ITApril 2, 2026

Cloud Architecture for Small Businesses: Where to Start

You don't need enterprise budgets to build solid cloud infrastructure. Here's a practical, cost-effective guide for small business owners looking to move to the cloud.

By Andrea Borghi
Cloud Architecture for Small Businesses: Where to Start

Cloud Architecture for Small Businesses: Where to Start

As both a yoga instructor and a senior cloud engineer, I've seen firsthand how small businesses struggle with technology decisions. The cloud can seem overwhelming — AWS alone has over 200 services. But here's the truth: you probably need fewer than 10 of them.

The Small Business Cloud Stack

For most small businesses, here's what you actually need:

Static Website Hosting: S3 + CloudFront

  • Cost: Under $2/month for most sites
  • What it does: Hosts your website files globally with fast load times
  • Why it matters: No servers to manage, no security patches, no downtime

This very website runs on S3 and CloudFront. Our monthly hosting bill? Less than a cup of coffee.

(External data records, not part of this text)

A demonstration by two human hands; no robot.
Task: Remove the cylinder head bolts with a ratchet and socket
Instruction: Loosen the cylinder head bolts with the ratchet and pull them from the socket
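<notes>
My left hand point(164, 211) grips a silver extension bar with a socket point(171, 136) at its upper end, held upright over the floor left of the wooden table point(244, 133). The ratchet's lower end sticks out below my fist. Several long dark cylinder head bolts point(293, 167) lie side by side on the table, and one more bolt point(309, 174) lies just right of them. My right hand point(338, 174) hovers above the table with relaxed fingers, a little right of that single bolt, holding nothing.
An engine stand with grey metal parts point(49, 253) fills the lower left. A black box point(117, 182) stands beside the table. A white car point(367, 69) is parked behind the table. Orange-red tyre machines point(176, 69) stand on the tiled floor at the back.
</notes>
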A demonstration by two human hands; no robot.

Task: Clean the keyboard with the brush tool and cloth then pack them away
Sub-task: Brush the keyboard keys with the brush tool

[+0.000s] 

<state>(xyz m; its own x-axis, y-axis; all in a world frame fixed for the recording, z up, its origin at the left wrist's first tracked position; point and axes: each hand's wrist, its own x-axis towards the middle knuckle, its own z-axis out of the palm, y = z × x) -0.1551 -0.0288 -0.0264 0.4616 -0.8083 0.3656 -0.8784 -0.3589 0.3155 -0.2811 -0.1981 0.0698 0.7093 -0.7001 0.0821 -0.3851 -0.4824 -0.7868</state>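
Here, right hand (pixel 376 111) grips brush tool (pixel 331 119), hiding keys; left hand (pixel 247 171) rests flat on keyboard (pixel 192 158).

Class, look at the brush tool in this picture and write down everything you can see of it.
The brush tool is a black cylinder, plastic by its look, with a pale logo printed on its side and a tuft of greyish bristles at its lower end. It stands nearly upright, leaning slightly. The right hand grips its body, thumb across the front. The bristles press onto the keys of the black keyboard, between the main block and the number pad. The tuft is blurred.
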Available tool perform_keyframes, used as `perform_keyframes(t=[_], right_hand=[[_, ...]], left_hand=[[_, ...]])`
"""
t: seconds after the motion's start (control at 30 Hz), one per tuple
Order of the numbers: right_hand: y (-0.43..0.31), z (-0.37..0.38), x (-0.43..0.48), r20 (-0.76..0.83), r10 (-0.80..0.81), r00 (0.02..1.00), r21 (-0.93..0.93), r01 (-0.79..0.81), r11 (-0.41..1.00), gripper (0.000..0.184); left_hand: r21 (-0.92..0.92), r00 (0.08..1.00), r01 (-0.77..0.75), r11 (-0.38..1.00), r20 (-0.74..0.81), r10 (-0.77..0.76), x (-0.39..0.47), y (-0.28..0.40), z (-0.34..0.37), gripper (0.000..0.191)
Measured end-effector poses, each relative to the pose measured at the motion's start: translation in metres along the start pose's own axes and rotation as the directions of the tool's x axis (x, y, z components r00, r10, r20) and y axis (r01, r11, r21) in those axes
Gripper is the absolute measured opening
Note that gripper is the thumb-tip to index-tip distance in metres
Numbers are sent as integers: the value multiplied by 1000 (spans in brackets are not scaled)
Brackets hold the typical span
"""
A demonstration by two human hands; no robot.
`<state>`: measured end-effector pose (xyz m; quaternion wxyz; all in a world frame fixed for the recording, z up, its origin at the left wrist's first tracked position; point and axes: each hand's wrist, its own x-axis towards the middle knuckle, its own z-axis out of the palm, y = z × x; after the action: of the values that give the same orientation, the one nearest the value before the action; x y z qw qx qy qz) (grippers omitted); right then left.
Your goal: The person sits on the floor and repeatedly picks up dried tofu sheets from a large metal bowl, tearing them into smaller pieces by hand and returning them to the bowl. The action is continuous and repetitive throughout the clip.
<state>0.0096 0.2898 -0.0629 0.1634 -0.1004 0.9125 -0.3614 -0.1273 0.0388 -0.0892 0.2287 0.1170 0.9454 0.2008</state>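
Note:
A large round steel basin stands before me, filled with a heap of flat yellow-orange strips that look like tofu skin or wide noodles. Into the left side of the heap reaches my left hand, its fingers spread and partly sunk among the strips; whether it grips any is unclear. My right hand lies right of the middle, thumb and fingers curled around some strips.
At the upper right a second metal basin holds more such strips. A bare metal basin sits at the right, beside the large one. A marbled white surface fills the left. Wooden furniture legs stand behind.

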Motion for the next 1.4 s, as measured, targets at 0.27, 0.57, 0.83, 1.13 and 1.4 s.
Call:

Serverless Functions: AWS Lambda

  • Cost: Free tier covers 1 million requests/month
  • What it does: Runs code only when needed (contact forms, payment processing)
  • Why it matters: You pay nothing when nobody is using your site

Database: DynamoDB

  • Cost: Free tier covers 25GB storage + 25 read/write units
  • What it does: Stores data (user accounts, orders, content)
  • Why it matters: Scales automatically, no database admin needed

Email: Amazon SES

  • Cost: $0.10 per 1,000 emails
  • What it does: Sends transactional emails (receipts, notifications, newsletters)
  • Why it matters: Enterprise-grade deliverability at pennies

Common Mistakes to Avoid

1. Over-Engineering

Don't build for millions of users when you have hundreds. Start simple and scale when needed.

2. Ignoring Security

At minimum:

  • Enable MFA on your AWS root account
  • Use IAM roles (never hardcode credentials)
  • Keep your software dependencies updated
  • Run security scans in your CI/CD pipeline

3. No Backup Strategy

Even with managed services, have a plan:

  • Enable DynamoDB point-in-time recovery
  • Use S3 versioning for important files
  • Document your infrastructure setup

The Bottom Line

A well-architected small business cloud setup costs $5-20/month and provides:

  • 99.99% uptime
  • Global CDN performance
  • Automatic scaling
  • Enterprise-grade security

Compare that to traditional hosting at $20-50/month with none of those guarantees.